If I show ten people one of my dorky amateur photos and nine of them tell me I'm a genius, those nine will each get a sincere smile and thank you in return. But the tenth person who called me a talentless idiot? THAT person will get as many hours of my undivided attention as he needs to explain to me exactly why he feels that way. And when he finishes the thank you he gets from me will be far, far more meaningful, because his criticism was far, far more valuable to my future growth.
The deal here is to defend the right, and value, of opposing points of view. There is no quicker way to lose your way than to surround yourself with nothing but people who will tell you exactly what you want to hear. Echo chambers can be devastating to one's grasp on reality. (As an aside, that's exactly why I have never, and will never, put anybody here on an ignore list.)

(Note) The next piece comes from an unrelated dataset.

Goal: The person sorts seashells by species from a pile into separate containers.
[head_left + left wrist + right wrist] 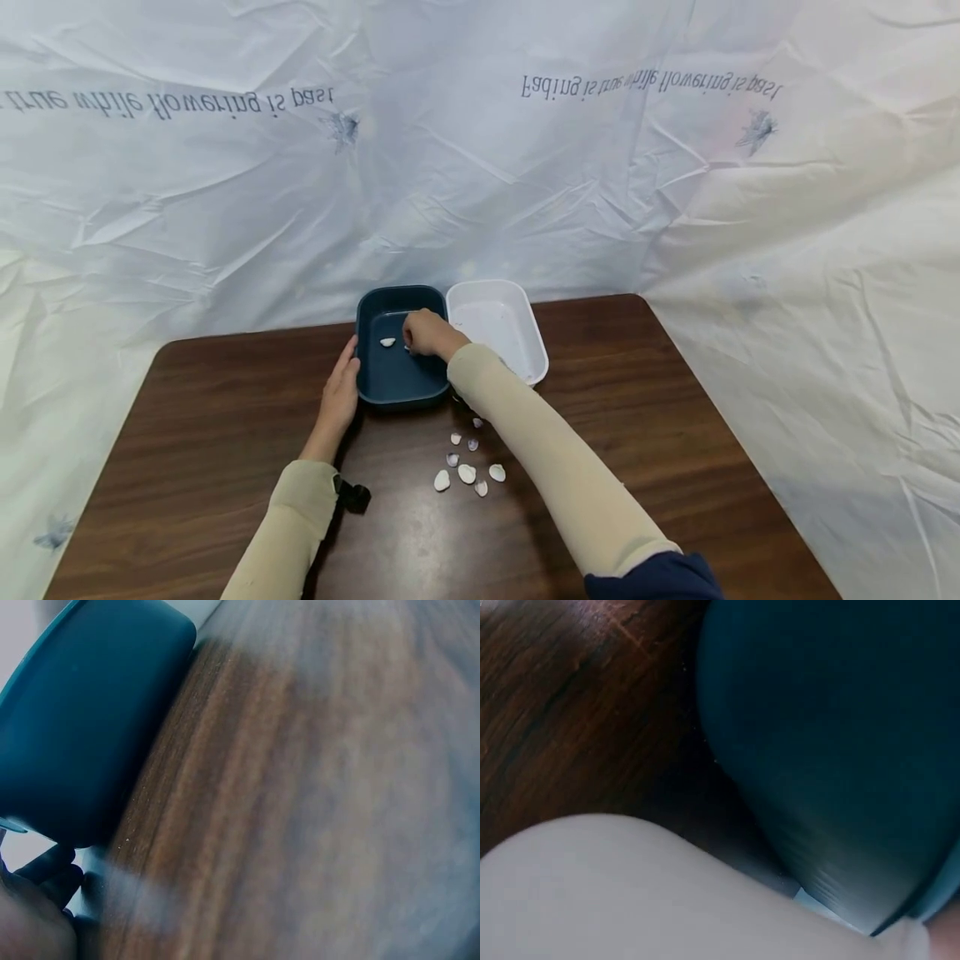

It's not necessary to believe that what the poster said was true for anyone but him. And, in fact, he never claimed to be speaking for anyone but himself.* But I strongly believe it IS crucial for both us and Alaris to hear him out. And others like him. Not emotionally. But analytically.
Think about what he says. Weigh and compare it objectively. Measure it against other opinions received. Decide if it illuminates the situation in ways that perhaps may have been inadvertently overlooked. And then form and carry out a remedial plan of action if one concludes that might be warranted.
But regardless of where his data leads, smile and thank that person for their honest input. It's priceless. Don't gag and threaten him with personal responsibility for destroying the entire industry. Do that, and both you and the companies you support will never improve.
Remember, if all one ever does is succeed, one will never grow. It takes failure to stake out the areas requiring improvement. Without failure, and recognition of it, your limits will never be known to you. And without knowing those limits, it's impossible to formulate a plan to exceed them.
* The poster referred to above uses "I", "my", or "me" no less than 17 times in his short 13 sentence post. I really don't believe he is trying to speak for anyone other than himself.